Collected data
■ ■ ■ ■

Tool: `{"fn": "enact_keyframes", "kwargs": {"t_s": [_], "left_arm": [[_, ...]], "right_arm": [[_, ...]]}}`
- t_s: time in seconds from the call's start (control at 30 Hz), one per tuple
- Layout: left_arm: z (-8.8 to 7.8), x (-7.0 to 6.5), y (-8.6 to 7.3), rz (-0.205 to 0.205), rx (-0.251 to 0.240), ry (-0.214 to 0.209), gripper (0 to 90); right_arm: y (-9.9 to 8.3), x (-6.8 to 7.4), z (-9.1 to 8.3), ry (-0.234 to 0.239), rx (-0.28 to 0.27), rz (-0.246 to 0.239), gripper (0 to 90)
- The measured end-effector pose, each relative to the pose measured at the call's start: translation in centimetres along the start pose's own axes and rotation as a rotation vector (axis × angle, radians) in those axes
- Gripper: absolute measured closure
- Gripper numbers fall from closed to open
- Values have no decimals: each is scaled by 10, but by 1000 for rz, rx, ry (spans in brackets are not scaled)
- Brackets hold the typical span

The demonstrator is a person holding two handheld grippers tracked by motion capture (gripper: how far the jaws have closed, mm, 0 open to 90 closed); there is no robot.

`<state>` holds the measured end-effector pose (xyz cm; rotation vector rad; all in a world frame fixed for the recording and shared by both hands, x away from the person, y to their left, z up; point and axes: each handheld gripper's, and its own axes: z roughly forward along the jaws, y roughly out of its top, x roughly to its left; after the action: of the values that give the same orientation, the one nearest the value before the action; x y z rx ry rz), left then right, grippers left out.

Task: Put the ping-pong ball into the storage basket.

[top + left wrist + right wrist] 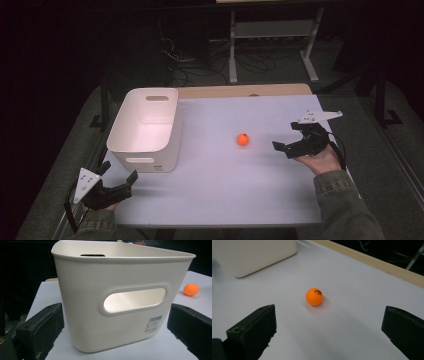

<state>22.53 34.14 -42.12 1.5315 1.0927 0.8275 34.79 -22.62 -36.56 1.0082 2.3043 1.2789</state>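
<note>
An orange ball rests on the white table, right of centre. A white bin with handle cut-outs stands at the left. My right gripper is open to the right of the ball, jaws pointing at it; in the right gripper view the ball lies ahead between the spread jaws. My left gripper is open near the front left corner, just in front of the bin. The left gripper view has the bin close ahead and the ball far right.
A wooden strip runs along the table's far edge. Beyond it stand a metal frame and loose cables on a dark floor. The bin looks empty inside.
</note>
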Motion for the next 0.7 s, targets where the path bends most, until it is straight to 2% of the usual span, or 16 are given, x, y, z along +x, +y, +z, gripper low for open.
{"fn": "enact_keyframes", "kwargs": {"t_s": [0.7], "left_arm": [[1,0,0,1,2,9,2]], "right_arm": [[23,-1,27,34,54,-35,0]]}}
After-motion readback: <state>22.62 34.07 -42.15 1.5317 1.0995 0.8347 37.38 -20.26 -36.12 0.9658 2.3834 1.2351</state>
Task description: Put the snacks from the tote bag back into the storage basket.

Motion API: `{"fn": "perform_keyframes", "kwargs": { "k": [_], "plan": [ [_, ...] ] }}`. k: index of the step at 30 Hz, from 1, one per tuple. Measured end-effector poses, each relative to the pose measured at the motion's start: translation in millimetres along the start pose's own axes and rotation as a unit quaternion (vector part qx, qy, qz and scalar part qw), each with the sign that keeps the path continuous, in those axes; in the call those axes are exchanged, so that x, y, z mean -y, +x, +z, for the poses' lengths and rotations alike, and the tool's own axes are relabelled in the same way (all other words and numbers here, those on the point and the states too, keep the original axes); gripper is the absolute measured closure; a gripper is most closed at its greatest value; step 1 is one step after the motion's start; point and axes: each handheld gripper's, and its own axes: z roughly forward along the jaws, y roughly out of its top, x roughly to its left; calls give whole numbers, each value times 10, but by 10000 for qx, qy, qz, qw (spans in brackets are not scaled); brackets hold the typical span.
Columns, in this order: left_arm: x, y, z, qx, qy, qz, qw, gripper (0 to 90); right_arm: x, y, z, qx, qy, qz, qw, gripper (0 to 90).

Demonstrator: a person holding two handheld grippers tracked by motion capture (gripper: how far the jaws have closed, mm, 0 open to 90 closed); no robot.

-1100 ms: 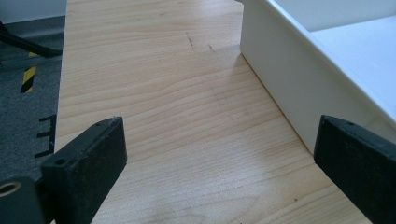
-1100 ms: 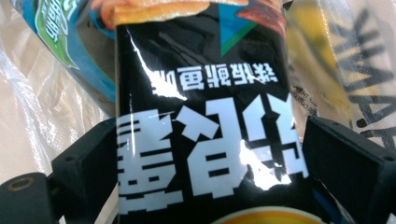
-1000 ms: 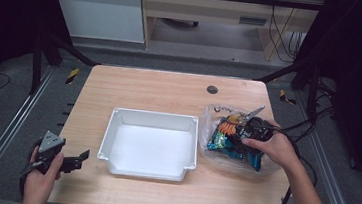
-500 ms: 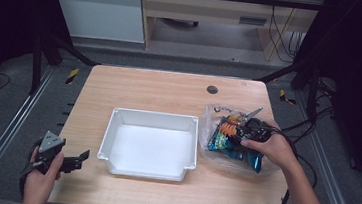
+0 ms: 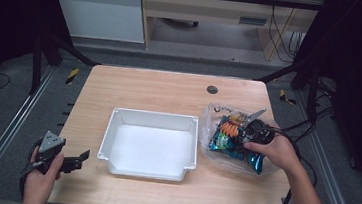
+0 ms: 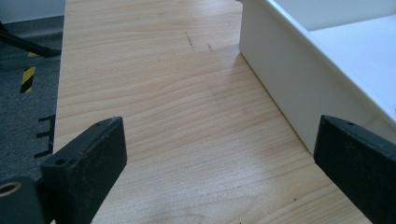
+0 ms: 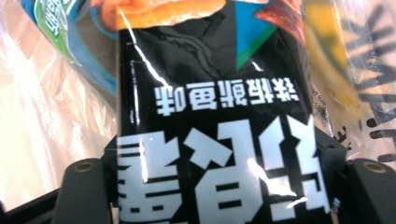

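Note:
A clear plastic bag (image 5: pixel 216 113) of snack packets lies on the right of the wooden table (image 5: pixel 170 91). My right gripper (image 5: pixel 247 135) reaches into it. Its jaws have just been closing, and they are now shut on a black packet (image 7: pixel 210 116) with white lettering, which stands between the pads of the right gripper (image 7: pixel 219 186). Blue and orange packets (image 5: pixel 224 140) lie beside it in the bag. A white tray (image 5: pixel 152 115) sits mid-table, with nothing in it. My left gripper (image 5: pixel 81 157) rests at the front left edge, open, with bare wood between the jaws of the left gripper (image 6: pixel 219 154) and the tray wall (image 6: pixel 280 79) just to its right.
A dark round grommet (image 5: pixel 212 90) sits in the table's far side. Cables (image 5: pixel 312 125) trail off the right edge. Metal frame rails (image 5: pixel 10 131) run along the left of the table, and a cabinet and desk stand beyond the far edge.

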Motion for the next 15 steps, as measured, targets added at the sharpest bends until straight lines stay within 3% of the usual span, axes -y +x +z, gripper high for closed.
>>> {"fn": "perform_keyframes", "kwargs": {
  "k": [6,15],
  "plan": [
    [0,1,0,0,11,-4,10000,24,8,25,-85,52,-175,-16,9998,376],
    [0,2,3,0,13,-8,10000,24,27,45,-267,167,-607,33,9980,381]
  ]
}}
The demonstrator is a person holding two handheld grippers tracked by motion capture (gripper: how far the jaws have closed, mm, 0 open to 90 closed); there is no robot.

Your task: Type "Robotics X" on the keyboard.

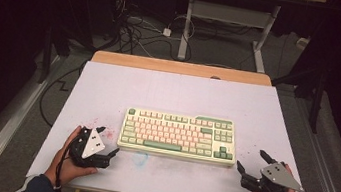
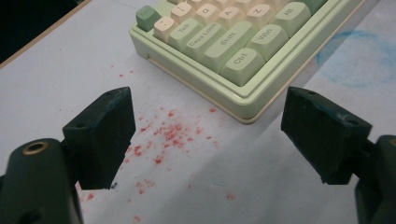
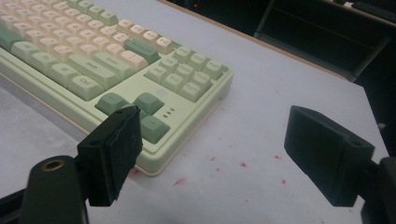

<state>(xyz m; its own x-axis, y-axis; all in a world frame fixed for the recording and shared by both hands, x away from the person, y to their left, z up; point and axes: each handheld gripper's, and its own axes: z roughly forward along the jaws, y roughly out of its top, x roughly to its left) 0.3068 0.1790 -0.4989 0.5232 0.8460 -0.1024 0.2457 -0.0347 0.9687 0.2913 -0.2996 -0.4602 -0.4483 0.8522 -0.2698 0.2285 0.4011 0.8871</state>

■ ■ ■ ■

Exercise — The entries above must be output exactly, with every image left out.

Response to the task —
Tool: `{"fn": "enact_keyframes", "kwargs": {"t_s": [_], "left_arm": [[_, ...]], "right_arm": [[_, ...]]}}`
- t_s: time in seconds from the call's start (control at 30 Hz), one per tuple
- Layout: left_arm: z (-8.8 to 7.8), x (-7.0 to 6.5), y (-8.6 to 7.3), rz (-0.205 to 0.205), rx (-0.251 to 0.240), ry (-0.214 to 0.209), gripper (0 to 90); right_arm: y (-9.9 to 8.3), x (-6.8 to 7.4), z (-9.1 to 8.3), ry (-0.234 to 0.239), rx (-0.28 to 0.27), rz (-0.246 to 0.239), gripper (0 to 90)
- The measured end-effector pose, each relative to the pose measured at the call's start: translation in centimetres along the start pose's own axes and rotation as a rotation vector (axis × angle, radians) in those axes
- Gripper: absolute measured closure
- Gripper numbers fall from closed to open
- Values have no decimals: each is scaled by 10, but by 1000 for rz, rx, ry (spans in brackets are not scaled)
- Brackets hold the typical span

The demonstrator is a person holding two handheld grippers tracked by motion capture (gripper: how far the jaws have closed, mm, 0 open to 90 closed); there is no robot.

`<state>` holds the measured end-effector pose (xyz cm; rotation vector rad; all in a world frame fixed for the recording and shared by both hands, x away from the person, y to their left, z up; point and axes: each handheld gripper's, and its own axes: z roughly forward along the jaws, y roughly out of its top, x roughly to its left; after the action: of the values that give the same orientation, the one nearest the value before the action; x y z rx ry rz), left then right, grippers left out.

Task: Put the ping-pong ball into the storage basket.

[top + left wrist + right wrist] 

<state>22.53 34.14 -42.12 1.5315 1.0927 0.8275 34.79 -22.62 -36.56 1.0082 2.3043 1.2789</state>
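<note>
An orange ball rests on the white table, right of centre. A white bin with handle cut-outs stands at the left. My right gripper is open to the right of the ball, jaws pointing at it; in the right gripper view the ball lies ahead between the spread jaws. My left gripper is open near the front left corner, just in front of the bin. The left gripper view has the bin close ahead and the ball far right.
A wooden strip runs along the table's far edge. Beyond it stand a metal frame and loose cables on a dark floor. The bin looks empty inside.
</note>
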Motion for the next 0.7 s, targets where the path bends most, until it is straight to 2% of the usual span, or 16 are given, x, y, z along +x, +y, +z, gripper low for open.
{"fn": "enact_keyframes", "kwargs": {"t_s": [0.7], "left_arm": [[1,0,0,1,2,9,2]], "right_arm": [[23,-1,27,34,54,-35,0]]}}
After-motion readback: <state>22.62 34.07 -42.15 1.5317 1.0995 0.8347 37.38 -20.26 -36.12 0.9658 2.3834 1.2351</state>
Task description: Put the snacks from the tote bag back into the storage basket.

Motion API: `{"fn": "perform_keyframes", "kwargs": { "k": [_], "plan": [ [_, ...] ] }}`. k: index of the step at 30 Hz, from 1, one per tuple. Measured end-effector poses, each relative to the pose measured at the motion's start: translation in millimetres along the start pose's own axes and rotation as a unit quaternion (vector part qx, qy, qz and scalar part qw), each with the sign that keeps the path continuous, in those axes; in the call those axes are exchanged, so that x, y, z mean -y, +x, +z, for the poses' lengths and rotations alike, and the tool's own axes are relabelled in the same way (all other words and numbers here, those on the point and the states too, keep the original axes); gripper is the absolute measured closure; a gripper is most closed at its greatest value; step 1 is one step after the motion's start; point and axes: each handheld gripper's, and its own axes: z roughly forward along the jaws, y roughly out of its top, x roughly to its left; calls give whole numbers, each value times 10, but by 10000 for qx, qy, qz, qw (spans in brackets are not scaled); brackets hold the typical span.
Columns, in this order: left_arm: x, y, z, qx, qy, qz, qw, gripper (0 to 90); right_arm: x, y, z, qx, qy, qz, qw, gripper (0 to 90).

Demonstrator: a person holding two handheld grippers tracked by motion capture (gripper: how far the jaws have closed, mm, 0 open to 90 closed); no robot.

-1100 ms: 
-1100 ms: 
-1000 ms: 
-500 ms: 
+0 ms: 
+0 ms: 
+0 ms: 

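Note:
A clear plastic bag (image 5: pixel 216 113) of snack packets lies on the right of the wooden table (image 5: pixel 170 91). My right gripper (image 5: pixel 247 135) reaches into it. Its jaws have just been closing, and they are now shut on a black packet (image 7: pixel 210 116) with white lettering, which stands between the pads of the right gripper (image 7: pixel 219 186). Blue and orange packets (image 5: pixel 224 140) lie beside it in the bag. A white tray (image 5: pixel 152 115) sits mid-table, with nothing in it. My left gripper (image 5: pixel 81 157) rests at the front left edge, open, with bare wood between the jaws of the left gripper (image 6: pixel 219 154) and the tray wall (image 6: pixel 280 79) just to its right.
A dark round grommet (image 5: pixel 212 90) sits in the table's far side. Cables (image 5: pixel 312 125) trail off the right edge. Metal frame rails (image 5: pixel 10 131) run along the left of the table, and a cabinet and desk stand beyond the far edge.
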
Motion for the next 15 steps, as measured, targets added at the sharpest bends until straight lines stay within 3% of the usual span, axes -y +x +z, gripper high for closed.
>>> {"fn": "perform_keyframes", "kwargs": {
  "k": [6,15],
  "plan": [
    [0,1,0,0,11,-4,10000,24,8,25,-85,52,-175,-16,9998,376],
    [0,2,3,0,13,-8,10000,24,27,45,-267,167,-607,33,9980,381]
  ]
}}
The demonstrator is a person holding two handheld grippers tracked by motion capture (gripper: how far the jaws have closed, mm, 0 open to 90 closed); there is no robot.

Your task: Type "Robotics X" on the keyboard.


<state>(xyz m; its own x-axis, y-axis; all in a world frame fixed for the recording and shared by both hands, x away from the person, y to their left, z up; point and axes: each handheld gripper's, and its own axes: z roughly forward along the jaws, y roughly out of its top, x roughly to its left) 0.3068 0.1790 -0.4989 0.5232 0.8460 -0.1024 0.2457 -0.0347 0.9687 0.2913 -0.2996 -0.4602 -0.4483 0.8522 -0.2698 0.2285 0.4011 0.8871</state>

Nothing else belongs in this answer.